Übernahmen gehören zum Halbleitermarkt.
Übernahmen gehören zum Halbleitermarkt.

Jetzt wollen auch Apple, Amazon und Google die NAND-Speicher von Toshiba übernehmen. Ob das den Preis weiter nach oben treibt?

Das Geschäft mit den NAND-Speichern läuft für Toshiba gut, das Unternehmen hält 20 Prozent am NAND-Flash-Speicher-Markt. Und die Preise steigen derzeit kräftig nach oben.

Toshiba will sich also – anders als andere japanische Unternehmen –  von der Halbleitersparte nicht ganz freiwillig trennen. Denn alles läuft gut. Grund ist vielmehr die amerikanische Tochter Westinghouse, die Atomkraftwerke baut und kürzlich Insolvenz anmelden musste. Die horrenden Verluste, die auf bis zu 9 Mrd. Dollar geschätzt werden, bringt Toshiba insgesamt ins Schwanken und das Unternehmen ist nun gezwungen, sein Tafelsilber zu verkaufen, um zu retten, was noch zu retten ist.

Für andere Unternehmen bedeutet das: Hier soll ausnahmsweise mal eine japanische Halbleitersparte verkauft werden, die an sich gesund ist. Es könnten sich also Chancen auftun. Für die liebe Konkurrenz, aber auch für Firmen, denen eine eigene NAND-Speicherfertigung gerade gelegen käme. Und so verwundert es auch nicht, dass sich insgesamt rund zehn Unternehmen und Bietergemeinschaften um die NAND-Speichersparte von Toshiba reißen.
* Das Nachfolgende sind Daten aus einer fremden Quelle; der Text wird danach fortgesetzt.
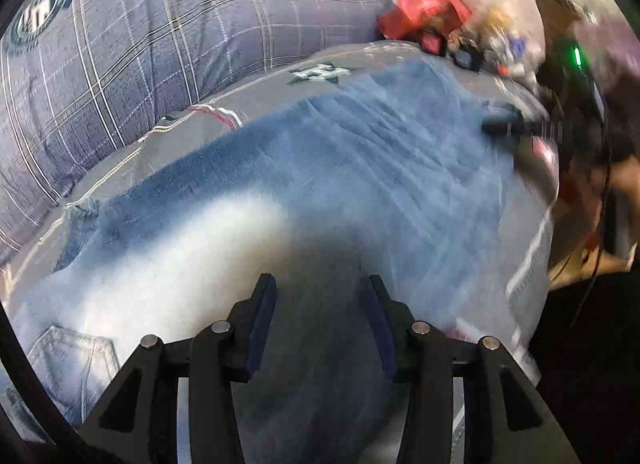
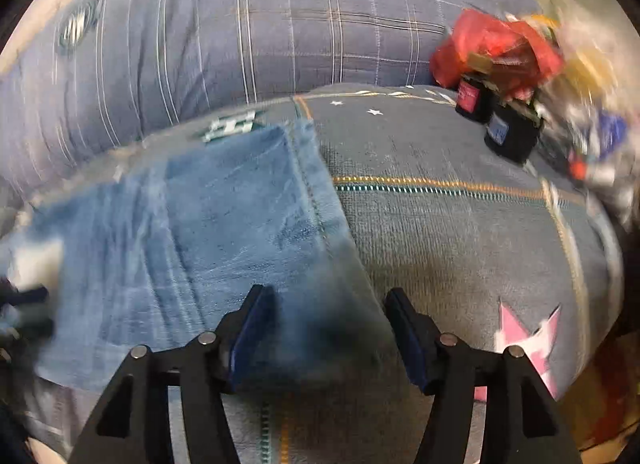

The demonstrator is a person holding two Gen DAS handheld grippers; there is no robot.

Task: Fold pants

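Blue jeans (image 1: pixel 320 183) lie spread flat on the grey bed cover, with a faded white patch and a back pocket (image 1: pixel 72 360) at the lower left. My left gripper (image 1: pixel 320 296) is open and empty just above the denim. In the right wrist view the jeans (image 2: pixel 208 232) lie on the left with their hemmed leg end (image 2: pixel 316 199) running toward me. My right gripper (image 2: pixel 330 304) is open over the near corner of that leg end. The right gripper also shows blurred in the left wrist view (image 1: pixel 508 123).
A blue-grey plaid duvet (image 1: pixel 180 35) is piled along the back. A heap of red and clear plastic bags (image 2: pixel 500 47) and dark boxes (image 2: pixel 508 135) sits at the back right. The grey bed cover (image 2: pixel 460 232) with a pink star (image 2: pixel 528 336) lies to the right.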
Wenn nun Apple, Amazon und Google mitmischen, dürfte der Preis für die Halbleiterabteilung von Toshiba weiter in die Höhe getrieben werden.

Laut Nikkei Asian Review sind unter den Bietern Silver Lake Partner und Broadcom. Am Geld scheint es nicht zu mangeln, Broadcom will mit Silver Lake Partner angeblich 17,9 Mrd. Dollar für die NAND-Speicher von Toshiba springen lassen.
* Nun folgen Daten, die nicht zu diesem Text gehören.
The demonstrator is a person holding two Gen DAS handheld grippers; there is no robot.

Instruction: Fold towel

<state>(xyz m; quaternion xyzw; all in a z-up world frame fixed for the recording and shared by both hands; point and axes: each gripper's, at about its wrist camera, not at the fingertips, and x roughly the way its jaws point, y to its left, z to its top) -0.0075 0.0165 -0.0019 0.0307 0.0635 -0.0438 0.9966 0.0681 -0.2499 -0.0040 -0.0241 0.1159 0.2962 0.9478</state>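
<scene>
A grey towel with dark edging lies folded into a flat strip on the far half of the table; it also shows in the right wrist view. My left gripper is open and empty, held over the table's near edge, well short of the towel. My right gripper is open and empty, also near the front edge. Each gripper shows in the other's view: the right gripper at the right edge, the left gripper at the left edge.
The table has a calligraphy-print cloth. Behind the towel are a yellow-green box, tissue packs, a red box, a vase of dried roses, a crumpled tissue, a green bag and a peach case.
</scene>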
In solchen Kreisen kennt man sich selbstverständlich. Silver Lake Partners war schon beteiligt, als NXP 2006 aus Philips als eigenständiges Unternehmen ausgegliedert wurde. Auch als es darum ging, 2015 Freescale Semiconductor zu übernehmen, waren Silver Lake Partners nebst Kohlberg Kravis wieder mit von der Partie. Die 17,9-Mrd.-Dollarübernahme  ging dann aber an ein Konsortium unter Führung von Blackstone  zusammen mit der Carlyle Group, Permira Funds und der Texas Pacific Group.
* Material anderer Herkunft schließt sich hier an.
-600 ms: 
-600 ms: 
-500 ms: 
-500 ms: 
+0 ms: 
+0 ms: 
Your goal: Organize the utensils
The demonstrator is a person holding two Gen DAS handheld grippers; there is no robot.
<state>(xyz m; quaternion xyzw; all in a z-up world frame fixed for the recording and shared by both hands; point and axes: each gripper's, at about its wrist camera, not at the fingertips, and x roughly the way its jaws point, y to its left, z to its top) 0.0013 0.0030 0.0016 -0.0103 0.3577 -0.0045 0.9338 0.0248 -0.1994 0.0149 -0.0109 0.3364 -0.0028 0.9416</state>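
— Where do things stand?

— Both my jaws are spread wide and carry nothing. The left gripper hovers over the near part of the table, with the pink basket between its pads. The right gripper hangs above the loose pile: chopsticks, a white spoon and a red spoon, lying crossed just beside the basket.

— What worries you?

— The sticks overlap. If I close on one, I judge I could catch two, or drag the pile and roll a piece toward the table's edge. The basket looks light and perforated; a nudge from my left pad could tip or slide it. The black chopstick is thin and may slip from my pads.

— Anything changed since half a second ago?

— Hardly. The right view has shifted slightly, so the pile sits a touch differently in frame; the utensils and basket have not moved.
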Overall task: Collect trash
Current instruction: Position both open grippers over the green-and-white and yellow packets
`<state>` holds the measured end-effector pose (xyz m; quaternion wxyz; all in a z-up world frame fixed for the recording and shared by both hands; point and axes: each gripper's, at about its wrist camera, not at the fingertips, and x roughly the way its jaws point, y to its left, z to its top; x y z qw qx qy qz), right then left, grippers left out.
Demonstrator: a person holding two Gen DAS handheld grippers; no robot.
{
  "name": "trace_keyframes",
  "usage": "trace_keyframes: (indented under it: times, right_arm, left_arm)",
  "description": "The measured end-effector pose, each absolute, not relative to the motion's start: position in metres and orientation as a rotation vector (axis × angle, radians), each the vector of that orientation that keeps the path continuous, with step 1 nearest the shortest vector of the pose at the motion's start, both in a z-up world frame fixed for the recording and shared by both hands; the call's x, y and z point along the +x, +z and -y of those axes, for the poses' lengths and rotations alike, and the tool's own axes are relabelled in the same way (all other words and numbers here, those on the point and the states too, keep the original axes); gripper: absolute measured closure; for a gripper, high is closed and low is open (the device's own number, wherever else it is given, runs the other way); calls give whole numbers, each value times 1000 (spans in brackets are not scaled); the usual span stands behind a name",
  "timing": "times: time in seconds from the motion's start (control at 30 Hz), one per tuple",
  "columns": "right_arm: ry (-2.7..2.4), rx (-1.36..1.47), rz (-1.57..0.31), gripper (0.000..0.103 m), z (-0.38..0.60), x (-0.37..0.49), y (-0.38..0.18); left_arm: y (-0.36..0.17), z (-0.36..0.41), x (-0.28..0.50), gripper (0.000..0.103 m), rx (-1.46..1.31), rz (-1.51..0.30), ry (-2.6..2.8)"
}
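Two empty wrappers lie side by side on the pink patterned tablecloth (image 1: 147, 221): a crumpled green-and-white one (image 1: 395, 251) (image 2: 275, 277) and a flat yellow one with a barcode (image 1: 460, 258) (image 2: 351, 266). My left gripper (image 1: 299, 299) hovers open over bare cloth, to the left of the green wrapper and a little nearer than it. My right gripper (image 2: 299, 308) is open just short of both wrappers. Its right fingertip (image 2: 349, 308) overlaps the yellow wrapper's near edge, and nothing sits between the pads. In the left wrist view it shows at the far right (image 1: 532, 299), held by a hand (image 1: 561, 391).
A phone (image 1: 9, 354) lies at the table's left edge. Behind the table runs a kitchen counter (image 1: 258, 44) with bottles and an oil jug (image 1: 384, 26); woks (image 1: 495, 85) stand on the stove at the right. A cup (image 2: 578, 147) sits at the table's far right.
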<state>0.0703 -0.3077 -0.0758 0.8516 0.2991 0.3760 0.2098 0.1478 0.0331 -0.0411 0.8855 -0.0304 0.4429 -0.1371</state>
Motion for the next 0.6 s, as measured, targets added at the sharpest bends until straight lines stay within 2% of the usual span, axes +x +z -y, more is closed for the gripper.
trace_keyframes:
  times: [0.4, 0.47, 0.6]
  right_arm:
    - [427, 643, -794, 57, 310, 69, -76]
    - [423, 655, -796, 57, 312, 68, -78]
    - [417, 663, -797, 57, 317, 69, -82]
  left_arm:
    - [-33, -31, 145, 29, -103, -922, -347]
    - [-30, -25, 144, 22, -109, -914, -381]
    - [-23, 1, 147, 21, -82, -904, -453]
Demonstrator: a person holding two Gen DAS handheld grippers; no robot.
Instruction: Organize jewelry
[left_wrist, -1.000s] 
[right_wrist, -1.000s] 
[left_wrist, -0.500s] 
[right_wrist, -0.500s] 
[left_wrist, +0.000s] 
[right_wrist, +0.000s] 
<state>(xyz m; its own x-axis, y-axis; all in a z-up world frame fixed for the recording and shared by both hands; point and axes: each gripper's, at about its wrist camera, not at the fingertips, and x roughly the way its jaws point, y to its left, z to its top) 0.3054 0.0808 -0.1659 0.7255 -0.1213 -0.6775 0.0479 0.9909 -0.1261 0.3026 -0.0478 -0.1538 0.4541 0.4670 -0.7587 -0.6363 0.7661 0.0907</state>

Doch zurück zu den offenbar so verlockenden NAND-Speichern von Toshiba: Auch Western Digital sei interessiert – der Massenspeicherhersteller kooperiert mit Toshiba bereits, denn die NAND-Speicher passen gut ins eigene Angebot. Schließlich seien auch die Chiphersteller SK Hynix und Micron unter den Bietern sowie Finanzinvestoren wie Bain Capital. Da dürfen in der Gerüchteküche auch Namen wie TSMC und Foxcon nicht fehlen.

Der muntere Wettstreit dürfte – wenn davon auszugehen ist, dass es sich um einen solchen handelt und die Gerüchte nicht absichtlich gestreut wurden – den Preis nach oben treiben.  

Wie das geht, müsste Toshiba wissen. Denn als die Japaner Westinghouse 2006 für 5,4 Mrd. Dollar übernommen hatten, galt die Technologie (AP1000) der Firma – sie wollte Atomkraftwerke einfacher und kostengünstiger machen – als  durchaus attraktiv und Toshiba stach General Electric über den Preis aus. Das stellte sich als Fehlschlag heraus und kostete sehr viel Geld. Außerdem hatte Toshiba mit dem hausgemachten Buchhaltungsskandal in Japan zu kämpfen.

Jetzt tritt Toshiba die Flucht nach vorne  an, um sich auf ihre Stärken zu besinnen. Die liegen weniger in den Halbleitern als vielmehr im klassischen Maschinenbau. Auf dieses Kerngeschäft will sich Toshiba offenbar gesundschrumpfen.

Wie es aussieht, kann das Unternehmen zumindest mit einem guten Preis für die Speichersparte rechnen. Bleibt zu hoffen, dass es den glücklichen Gewinnern, die sich die NAND-Speicher von Toshiba einverleiben, nicht ähnlich geht, wie Toshiba mit Westinghouse.